## Your assignment
What is needed is the complete listing, repeated exactly.

== Dataset extract ==

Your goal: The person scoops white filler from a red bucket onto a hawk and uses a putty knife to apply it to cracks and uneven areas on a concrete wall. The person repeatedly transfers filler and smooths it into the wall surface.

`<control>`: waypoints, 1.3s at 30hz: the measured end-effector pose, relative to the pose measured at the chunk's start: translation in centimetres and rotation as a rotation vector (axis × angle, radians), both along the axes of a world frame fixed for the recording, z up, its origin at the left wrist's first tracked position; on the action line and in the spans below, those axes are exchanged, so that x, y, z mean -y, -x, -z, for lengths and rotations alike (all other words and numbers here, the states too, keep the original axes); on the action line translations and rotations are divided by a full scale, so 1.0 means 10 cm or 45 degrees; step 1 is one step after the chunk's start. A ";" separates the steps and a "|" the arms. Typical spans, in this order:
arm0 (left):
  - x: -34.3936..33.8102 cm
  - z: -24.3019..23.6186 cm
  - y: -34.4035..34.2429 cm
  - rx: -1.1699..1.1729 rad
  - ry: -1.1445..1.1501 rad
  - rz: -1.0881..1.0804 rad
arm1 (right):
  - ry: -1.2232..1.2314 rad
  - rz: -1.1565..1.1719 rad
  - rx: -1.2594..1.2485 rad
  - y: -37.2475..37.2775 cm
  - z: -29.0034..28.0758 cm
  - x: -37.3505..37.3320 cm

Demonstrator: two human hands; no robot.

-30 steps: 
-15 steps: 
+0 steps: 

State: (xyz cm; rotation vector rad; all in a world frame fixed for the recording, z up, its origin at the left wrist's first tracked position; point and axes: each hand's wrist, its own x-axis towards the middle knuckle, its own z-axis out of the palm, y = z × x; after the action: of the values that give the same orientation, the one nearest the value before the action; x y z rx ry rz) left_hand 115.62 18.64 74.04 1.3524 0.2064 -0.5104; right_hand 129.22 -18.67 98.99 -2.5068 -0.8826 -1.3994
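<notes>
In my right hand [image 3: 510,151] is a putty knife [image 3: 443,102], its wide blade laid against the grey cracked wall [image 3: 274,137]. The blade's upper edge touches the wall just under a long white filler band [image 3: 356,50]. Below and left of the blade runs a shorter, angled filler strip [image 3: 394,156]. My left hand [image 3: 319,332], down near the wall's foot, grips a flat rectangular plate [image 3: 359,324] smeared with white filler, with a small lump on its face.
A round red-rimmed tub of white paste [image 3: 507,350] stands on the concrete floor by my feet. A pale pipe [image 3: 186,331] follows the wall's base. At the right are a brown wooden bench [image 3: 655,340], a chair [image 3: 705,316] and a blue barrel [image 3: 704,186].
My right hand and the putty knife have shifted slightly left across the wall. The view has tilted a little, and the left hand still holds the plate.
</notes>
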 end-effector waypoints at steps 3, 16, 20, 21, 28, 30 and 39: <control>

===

## Solution
Your goal: The person scoops white filler from a red bucket onto a hawk and uses a putty knife to apply it to cracks and uneven areas on a concrete wall. The person repeatedly transfers filler and smooths it into the wall surface.

`<control>`: waypoints, 1.3s at 30hz: the measured end-effector pose, relative to the pose measured at the chunk's start: translation in centimetres and rotation as a rotation vector (axis × angle, radians), both along the axes of a world frame fixed for the recording, z up, its origin at the left wrist's first tracked position; on the action line and in the spans below, those axes are exchanged, so that x, y, z mean -y, -x, -z, for lengths and rotations alike (all other words and numbers here, the states too, keep the original axes); on the action line translations and rotations are divided by a full scale, so 1.0 means 10 cm or 45 degrees; step 1 is one step after the chunk's start. A ";" separates the steps and a "|" the arms. Typical spans, in this order:
arm0 (left):
  - x: -34.3936..33.8102 cm
  - z: -24.3019..23.6186 cm
  - y: -34.4035..34.2429 cm
  - rx: -1.1699..1.1729 rad
  - ry: -1.1445..1.1501 rad
  - rz: -1.0881..1.0804 rad
arm1 (right):
  - ry: -1.2232..1.2314 rad
  - rz: -1.1565..1.1719 rad
  - rx: -1.2594..1.2485 rad
  - y: -37.2475..37.2775 cm
  - z: -29.0034..28.0758 cm
  - x: -37.3505..37.3320 cm

Demonstrator: two human hands; no robot.

-30 steps: 
-15 steps: 
+0 steps: 

State: (xyz cm; rotation vector rad; all in a world frame fixed for the recording, z up, its origin at the left wrist's first tracked position; point and axes: each hand's wrist, its own x-axis towards the middle knuckle, its own z-axis out of the palm, y = z × x; after the action: of the values that give the same orientation, the one nearest the value before the action; x y z rx ry rz) left_hand 115.62 18.64 74.04 1.3524 0.2064 -0.5104; right_hand 129.22 -18.67 98.99 -2.5068 -0.8826 -1.3994
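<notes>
In my right hand [image 3: 510,151] is a putty knife [image 3: 443,102], its wide blade laid against the grey cracked wall [image 3: 274,137]. The blade's upper edge touches the wall just under a long white filler band [image 3: 356,50]. Below and left of the blade runs a shorter, angled filler strip [image 3: 394,156]. My left hand [image 3: 319,332], down near the wall's foot, grips a flat rectangular plate [image 3: 359,324] smeared with white filler, with a small lump on its face.
A round red-rimmed tub of white paste [image 3: 507,350] stands on the concrete floor by my feet. A pale pipe [image 3: 186,331] follows the wall's base. At the right are a brown wooden bench [image 3: 655,340], a chair [image 3: 705,316] and a blue barrel [image 3: 704,186].
My right hand and the putty knife have shifted slightly left across the wall. The view has tilted a little, and the left hand still holds the plate.
</notes>
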 end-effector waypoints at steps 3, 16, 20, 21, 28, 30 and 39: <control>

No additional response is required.